I can't keep up with it. It's out of control, I tell you. Football, soccer, homecoming dances, packing, unpacking, signing papers, money in, money out, deadlines, audits, more deadlines, more audits. I used to imagine myself as a gerbil in a wheel. But now, that wheel is spinning way too fast for a gerbil to survive. I'd say I'm a 33 lp spinning at 78 rpm. (if that doesn't put me in the dark ages....my kids would have no idea what that means -- in fact, some of you probably don't know either!!)

We have this schedule that really leaves no room for error. We can not deviate. Never. As a result of this (of course), nothing seems to go according to plan. Take yesterday for example. My parents are in town and are trying to help out. If you ever tried to jump onto a spinning thing once its in motion you know you are taking your life into your hands. They are very brave that way -- it's that hardy New York stock they come from. (either that or all those years on the subway causes brain damage...we'll assume it's the former...)

So my hardy New York parents arrive like the Calvary, and my dad offers to take my son to school, leaving me and my mother to get my daughter to school. She's 10, and we figure with an extra 30 minutes and 2 adults to one child, this should be a piece of cake. Well, hello, when is anything ever a piece of cake around here? What were we thinking? For one fleeting moment, all was peaceful. There was serenity, a second cup of coffee, 10 whole minutes of down time. Suddenly a scream from the living room.

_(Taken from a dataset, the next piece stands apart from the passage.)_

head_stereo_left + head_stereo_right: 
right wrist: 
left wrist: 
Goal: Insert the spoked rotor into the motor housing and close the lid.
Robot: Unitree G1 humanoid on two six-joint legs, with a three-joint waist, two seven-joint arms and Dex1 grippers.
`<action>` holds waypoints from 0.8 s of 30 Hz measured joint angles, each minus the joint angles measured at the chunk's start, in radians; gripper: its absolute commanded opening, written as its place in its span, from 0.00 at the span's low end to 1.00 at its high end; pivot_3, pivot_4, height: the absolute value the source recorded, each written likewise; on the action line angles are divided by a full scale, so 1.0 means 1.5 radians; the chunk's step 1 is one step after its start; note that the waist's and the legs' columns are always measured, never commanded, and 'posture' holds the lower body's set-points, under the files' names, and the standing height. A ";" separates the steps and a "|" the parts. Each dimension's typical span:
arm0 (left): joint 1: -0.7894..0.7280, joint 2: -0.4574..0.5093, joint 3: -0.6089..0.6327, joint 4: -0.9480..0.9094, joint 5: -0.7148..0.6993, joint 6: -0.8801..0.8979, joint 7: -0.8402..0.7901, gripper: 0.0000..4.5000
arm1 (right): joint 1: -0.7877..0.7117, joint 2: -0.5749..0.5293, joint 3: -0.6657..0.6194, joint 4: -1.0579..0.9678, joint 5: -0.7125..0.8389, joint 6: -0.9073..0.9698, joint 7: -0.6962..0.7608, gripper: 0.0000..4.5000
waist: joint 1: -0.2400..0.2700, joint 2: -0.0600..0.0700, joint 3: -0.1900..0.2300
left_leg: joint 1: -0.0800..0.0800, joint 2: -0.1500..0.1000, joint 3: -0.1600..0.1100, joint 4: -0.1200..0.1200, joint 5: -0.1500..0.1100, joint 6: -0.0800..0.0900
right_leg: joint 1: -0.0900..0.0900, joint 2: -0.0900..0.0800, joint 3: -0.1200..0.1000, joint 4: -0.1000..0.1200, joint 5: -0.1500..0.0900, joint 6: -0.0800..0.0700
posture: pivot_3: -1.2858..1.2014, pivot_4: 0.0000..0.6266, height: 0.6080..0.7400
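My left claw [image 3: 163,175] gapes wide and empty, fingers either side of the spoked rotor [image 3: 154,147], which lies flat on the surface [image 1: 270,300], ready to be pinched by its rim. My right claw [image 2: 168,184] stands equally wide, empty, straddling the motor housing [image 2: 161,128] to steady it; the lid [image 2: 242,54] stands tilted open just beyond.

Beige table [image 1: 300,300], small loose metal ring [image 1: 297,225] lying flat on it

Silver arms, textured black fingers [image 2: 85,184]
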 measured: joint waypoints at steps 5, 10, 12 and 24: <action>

My daughter discovered a maverick banana had escaped yesterday's lunch and hid at the bottom of her back pack. 35lbs of text book pressure later, the banana remains could be found in every crevice of every book, paper, writing utensil -- in fact, we discovered that one banana could really cover an awful lot of real estate in a relatively short amount of time....

The banana discovery would suck under any circumstance, but today we had about 5 more minutes before we needed to be in the car en route, or this child would be LATE for school. Last week she had discovered that by a complete miracle of God, she had PERFECT ATTENDANCE year to date. Never having achieved this in her life, she also discovered she really liked this unblemished record and wanted to continue on this path. If she could remain perfect in attendance and GPA (which at this moment she was) she would earn a coveted locker (which by the way, if she had in the first place, she wouldn't have to carry 35 lbs of backpack everywhere her 70 lb self goes in the freaking middle school from hell -- but that is a blog for another day...). SO -- we (my mom and I) begin the frantic work of scrubbing down the backpack and it's contents while my daughter frets the pending loss of her perfect attendance record.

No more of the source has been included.